ZIRCONIA. [ZIRCONIUM.]

ZIRCONIUM, a peculiar metal obtained from the earth or metallic oxide zirconia. It is procured by heating the double fluoride of potassium and zirconium with potassium in a glass or iron tube. When the cooled mass is treated with water, a black powder very much like charcoal remains, and this is zirconium, containing however some hydrate of zirconia, from which it is freed by hydrochloric acid: being afterwards washed with hydrochlorate of ammonia and alcohol, it remains nearly pure.

The properties of zirconium are,- that under the burnisher it assumes the lustre of iron, and is compressed into scales resembling graphite. When heated in the air, even below redness, it takes fire; and by combining with oxygen is converted into oxide of zirconium, or zirconia.

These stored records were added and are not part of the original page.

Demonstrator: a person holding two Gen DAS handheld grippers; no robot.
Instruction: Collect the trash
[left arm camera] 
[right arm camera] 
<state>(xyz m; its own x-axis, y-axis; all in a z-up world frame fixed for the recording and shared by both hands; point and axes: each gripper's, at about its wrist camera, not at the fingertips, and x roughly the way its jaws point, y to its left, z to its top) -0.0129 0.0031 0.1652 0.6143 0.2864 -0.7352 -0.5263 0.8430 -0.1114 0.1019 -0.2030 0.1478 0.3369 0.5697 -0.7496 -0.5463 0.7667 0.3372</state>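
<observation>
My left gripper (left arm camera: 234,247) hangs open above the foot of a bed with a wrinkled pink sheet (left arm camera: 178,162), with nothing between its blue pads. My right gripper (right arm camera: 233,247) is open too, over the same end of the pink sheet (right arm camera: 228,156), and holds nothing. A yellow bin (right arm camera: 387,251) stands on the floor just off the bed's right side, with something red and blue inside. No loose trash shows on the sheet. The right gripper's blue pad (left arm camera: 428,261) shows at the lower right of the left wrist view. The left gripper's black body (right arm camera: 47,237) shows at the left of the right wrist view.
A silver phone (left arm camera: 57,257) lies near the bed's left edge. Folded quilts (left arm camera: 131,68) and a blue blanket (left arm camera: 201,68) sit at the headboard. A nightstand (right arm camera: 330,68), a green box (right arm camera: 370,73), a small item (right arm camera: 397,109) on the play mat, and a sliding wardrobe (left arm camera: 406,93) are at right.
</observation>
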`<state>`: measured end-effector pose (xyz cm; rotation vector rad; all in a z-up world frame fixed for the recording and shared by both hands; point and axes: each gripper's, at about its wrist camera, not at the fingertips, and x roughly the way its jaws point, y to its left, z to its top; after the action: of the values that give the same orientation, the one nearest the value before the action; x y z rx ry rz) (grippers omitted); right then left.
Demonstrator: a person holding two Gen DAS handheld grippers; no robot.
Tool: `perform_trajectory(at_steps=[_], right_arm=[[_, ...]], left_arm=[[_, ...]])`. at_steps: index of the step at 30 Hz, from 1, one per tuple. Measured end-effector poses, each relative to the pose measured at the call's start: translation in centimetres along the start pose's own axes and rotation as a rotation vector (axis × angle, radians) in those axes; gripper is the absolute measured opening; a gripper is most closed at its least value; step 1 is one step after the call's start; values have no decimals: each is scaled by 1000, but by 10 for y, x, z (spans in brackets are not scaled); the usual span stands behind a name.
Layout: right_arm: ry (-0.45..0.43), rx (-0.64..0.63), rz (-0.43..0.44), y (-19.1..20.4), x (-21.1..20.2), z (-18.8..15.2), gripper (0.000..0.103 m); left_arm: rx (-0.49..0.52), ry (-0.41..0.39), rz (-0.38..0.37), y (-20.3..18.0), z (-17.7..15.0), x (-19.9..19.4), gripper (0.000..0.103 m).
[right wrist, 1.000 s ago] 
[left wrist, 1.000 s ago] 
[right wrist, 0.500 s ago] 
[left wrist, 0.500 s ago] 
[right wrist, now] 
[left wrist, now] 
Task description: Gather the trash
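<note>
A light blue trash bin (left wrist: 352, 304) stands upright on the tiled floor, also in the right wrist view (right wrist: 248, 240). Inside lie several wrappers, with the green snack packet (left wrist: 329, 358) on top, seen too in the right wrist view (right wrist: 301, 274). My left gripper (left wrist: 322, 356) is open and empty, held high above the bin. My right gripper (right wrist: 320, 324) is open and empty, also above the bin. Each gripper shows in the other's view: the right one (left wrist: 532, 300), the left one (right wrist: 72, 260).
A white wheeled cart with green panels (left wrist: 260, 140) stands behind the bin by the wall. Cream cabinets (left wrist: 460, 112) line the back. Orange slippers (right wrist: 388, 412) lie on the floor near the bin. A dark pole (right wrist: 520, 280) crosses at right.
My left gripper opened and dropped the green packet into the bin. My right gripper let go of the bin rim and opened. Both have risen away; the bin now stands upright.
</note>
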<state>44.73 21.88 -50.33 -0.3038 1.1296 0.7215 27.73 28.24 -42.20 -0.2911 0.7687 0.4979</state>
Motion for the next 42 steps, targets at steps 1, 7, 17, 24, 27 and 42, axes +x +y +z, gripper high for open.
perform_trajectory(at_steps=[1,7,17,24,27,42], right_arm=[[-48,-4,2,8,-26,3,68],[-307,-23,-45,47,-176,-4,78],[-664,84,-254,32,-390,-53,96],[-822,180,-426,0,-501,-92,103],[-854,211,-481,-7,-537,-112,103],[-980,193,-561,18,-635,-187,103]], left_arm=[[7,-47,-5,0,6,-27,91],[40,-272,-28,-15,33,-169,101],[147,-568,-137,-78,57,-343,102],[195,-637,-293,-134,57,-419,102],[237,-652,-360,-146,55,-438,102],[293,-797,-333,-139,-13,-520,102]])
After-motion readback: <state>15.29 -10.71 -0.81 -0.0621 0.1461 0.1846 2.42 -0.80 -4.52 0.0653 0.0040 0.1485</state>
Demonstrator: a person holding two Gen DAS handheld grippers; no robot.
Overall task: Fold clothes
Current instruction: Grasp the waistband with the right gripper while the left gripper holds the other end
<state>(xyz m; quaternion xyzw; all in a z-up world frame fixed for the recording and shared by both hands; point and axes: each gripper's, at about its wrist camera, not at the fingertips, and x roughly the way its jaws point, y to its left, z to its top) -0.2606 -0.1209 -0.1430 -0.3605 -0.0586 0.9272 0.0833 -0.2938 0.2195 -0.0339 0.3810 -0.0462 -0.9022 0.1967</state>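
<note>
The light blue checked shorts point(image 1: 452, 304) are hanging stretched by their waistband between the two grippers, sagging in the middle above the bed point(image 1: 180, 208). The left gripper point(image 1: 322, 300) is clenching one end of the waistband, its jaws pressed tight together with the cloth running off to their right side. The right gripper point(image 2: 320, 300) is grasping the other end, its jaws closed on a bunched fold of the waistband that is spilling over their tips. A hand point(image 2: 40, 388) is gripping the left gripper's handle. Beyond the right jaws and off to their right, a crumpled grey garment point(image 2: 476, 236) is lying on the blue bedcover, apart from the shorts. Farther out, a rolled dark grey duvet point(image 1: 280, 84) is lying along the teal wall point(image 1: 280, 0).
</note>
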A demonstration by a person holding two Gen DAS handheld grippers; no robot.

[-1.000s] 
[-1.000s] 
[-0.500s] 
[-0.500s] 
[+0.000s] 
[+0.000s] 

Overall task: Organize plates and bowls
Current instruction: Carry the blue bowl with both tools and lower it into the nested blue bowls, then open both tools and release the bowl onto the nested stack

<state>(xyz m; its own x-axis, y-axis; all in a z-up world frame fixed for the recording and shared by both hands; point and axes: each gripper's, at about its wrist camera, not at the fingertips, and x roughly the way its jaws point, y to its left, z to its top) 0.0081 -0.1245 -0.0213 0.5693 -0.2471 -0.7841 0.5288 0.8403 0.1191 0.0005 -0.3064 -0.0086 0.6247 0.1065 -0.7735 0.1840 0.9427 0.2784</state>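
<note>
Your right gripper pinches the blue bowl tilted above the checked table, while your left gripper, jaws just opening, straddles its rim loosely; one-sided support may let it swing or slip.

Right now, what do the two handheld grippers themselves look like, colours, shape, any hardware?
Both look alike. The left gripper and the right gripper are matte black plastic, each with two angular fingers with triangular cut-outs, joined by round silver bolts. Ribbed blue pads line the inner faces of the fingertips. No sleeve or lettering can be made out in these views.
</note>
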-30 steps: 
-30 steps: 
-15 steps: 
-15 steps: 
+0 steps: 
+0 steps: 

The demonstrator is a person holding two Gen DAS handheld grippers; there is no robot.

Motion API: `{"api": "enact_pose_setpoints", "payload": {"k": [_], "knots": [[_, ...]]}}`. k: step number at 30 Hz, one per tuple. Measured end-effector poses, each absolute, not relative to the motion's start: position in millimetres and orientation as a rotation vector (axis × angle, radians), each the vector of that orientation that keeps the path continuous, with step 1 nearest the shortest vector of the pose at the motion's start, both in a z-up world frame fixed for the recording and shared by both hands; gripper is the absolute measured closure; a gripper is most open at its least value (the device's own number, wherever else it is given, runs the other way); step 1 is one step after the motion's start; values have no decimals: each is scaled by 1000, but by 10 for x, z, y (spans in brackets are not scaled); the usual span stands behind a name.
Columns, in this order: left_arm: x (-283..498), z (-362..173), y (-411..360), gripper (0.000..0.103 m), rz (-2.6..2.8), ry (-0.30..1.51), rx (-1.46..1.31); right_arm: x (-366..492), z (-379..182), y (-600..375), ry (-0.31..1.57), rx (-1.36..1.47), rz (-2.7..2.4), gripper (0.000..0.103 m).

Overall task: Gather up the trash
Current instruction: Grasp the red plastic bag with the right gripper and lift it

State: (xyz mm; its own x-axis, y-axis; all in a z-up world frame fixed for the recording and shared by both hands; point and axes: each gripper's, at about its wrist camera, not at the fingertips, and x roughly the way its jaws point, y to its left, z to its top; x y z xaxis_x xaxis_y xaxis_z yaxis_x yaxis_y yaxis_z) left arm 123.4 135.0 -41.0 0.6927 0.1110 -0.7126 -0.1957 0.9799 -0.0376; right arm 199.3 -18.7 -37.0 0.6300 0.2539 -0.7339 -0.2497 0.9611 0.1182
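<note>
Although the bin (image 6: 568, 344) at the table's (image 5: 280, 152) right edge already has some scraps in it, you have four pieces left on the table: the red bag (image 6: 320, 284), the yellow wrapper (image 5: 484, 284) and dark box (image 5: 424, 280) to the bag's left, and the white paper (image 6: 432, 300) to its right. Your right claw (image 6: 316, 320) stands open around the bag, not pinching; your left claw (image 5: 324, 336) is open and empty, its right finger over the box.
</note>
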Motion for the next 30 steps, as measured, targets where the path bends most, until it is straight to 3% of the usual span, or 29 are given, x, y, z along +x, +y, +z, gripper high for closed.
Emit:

Alkalis or acids, except the hydrofluoric acid, produce little effect upon zirconium, but this dissolves it with the evolution of hydrogen gas.

Oxygen and Zirconium, constituting the earth zirconia, exist in the state of silicate in the zircon, and also as a titaniate in the aeschynite. [TITANIUM.] Its properties are,that it resembles alumina in appearance; is inodorous, insipid, and insoluble in water. It is sufficiently hard to scratch glass. When heated by the blow-pipe, it phosphoresces vividly.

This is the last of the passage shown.